Task description: Output should begin at the line holding "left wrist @" and end at the last line of the entries; print those lines verbatim and no others.

Source data:
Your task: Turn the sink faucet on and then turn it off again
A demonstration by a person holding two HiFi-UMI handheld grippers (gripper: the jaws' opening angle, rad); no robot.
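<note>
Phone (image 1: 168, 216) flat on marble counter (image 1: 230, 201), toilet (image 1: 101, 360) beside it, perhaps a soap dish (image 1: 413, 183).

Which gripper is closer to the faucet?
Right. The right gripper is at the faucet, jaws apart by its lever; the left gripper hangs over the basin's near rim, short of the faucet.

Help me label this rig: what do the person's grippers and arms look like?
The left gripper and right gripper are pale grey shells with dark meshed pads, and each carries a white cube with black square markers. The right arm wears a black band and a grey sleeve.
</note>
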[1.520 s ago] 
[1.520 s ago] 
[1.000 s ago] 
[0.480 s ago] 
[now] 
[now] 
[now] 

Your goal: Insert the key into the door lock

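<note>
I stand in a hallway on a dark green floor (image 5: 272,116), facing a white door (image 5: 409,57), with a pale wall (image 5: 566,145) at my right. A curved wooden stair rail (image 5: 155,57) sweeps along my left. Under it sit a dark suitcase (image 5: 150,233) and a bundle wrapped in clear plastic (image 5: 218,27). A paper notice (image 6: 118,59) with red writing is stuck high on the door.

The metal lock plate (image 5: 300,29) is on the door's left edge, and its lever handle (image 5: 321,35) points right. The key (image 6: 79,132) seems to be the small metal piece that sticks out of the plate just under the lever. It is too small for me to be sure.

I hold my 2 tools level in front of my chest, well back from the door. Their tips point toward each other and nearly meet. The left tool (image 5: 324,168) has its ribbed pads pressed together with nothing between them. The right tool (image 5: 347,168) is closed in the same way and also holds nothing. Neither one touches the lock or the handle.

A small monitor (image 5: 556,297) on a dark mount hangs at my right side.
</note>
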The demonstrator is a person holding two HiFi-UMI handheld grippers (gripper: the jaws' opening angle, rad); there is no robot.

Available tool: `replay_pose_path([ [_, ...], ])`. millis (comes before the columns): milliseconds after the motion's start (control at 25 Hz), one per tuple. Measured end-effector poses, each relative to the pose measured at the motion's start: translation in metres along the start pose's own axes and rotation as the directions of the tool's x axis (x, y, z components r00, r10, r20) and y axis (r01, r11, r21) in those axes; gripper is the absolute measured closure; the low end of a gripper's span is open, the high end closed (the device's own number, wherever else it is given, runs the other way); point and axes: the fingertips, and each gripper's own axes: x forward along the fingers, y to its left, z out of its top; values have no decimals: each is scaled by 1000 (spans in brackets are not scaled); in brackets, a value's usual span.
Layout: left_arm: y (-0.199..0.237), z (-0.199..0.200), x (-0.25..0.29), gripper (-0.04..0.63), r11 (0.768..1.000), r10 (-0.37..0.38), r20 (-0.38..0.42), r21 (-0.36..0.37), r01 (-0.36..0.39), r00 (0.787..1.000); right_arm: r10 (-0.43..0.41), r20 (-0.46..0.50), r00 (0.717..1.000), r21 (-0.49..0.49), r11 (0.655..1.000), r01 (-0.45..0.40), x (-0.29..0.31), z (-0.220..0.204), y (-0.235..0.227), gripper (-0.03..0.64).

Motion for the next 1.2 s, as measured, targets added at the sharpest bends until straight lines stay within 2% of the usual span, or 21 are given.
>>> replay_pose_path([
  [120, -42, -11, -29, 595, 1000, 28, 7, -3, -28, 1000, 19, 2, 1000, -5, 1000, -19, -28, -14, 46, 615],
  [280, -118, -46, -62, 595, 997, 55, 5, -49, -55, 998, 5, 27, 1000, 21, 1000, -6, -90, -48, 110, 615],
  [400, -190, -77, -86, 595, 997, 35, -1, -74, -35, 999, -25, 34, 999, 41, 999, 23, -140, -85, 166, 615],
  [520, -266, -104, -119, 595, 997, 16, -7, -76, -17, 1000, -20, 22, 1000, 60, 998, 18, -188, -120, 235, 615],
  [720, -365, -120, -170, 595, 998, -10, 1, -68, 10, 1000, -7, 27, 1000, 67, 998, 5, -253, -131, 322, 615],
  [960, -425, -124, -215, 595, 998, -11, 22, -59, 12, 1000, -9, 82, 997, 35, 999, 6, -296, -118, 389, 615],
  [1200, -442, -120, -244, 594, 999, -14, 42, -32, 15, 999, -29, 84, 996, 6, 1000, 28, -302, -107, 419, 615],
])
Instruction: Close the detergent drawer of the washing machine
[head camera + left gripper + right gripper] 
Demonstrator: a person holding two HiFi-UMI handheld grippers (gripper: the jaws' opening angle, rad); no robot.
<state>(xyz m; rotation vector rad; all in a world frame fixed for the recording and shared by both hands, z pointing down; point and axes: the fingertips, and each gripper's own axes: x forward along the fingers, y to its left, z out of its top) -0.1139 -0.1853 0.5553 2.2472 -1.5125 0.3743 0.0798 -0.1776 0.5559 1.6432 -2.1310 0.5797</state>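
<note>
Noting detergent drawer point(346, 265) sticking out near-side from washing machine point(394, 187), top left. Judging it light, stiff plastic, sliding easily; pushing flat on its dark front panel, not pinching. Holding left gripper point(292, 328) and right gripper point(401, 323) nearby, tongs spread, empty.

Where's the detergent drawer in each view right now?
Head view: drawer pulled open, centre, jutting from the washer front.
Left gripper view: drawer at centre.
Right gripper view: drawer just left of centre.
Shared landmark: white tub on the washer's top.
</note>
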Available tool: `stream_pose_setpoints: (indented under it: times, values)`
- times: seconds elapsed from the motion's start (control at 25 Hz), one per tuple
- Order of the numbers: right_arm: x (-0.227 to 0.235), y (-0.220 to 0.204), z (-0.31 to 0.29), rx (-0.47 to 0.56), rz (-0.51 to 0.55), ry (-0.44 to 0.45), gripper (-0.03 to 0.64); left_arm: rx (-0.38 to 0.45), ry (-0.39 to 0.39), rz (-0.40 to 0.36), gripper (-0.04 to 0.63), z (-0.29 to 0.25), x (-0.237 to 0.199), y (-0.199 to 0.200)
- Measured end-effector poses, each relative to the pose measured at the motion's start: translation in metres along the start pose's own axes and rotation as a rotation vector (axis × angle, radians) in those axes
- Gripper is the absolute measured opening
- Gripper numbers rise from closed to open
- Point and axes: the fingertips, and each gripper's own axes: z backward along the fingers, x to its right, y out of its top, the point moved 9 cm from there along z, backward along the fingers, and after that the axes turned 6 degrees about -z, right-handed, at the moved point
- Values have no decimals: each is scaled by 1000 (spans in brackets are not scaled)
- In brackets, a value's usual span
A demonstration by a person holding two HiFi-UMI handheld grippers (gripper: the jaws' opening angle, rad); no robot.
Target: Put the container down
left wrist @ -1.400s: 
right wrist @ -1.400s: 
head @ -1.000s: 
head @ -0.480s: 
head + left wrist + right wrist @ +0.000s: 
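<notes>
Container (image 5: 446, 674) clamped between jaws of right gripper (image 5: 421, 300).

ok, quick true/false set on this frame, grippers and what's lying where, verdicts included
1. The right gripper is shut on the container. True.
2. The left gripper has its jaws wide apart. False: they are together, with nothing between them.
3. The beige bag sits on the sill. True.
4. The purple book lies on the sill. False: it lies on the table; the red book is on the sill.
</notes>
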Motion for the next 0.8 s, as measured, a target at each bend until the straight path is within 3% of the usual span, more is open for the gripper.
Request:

Answer to the exercise:
left wrist @ -1.400s: 
right wrist @ -1.400s: 
head @ -1.000s: 
head @ -0.480s: 
head + left wrist + right wrist @ +0.000s: 
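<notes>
Container (image 5: 446, 674) clamped between jaws of right gripper (image 5: 421, 300).

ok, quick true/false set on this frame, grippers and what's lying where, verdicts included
1. The right gripper is shut on the container. True.
2. The left gripper has its jaws wide apart. False: they are together, with nothing between them.
3. The beige bag sits on the sill. True.
4. The purple book lies on the sill. False: it lies on the table; the red book is on the sill.
</notes>
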Motion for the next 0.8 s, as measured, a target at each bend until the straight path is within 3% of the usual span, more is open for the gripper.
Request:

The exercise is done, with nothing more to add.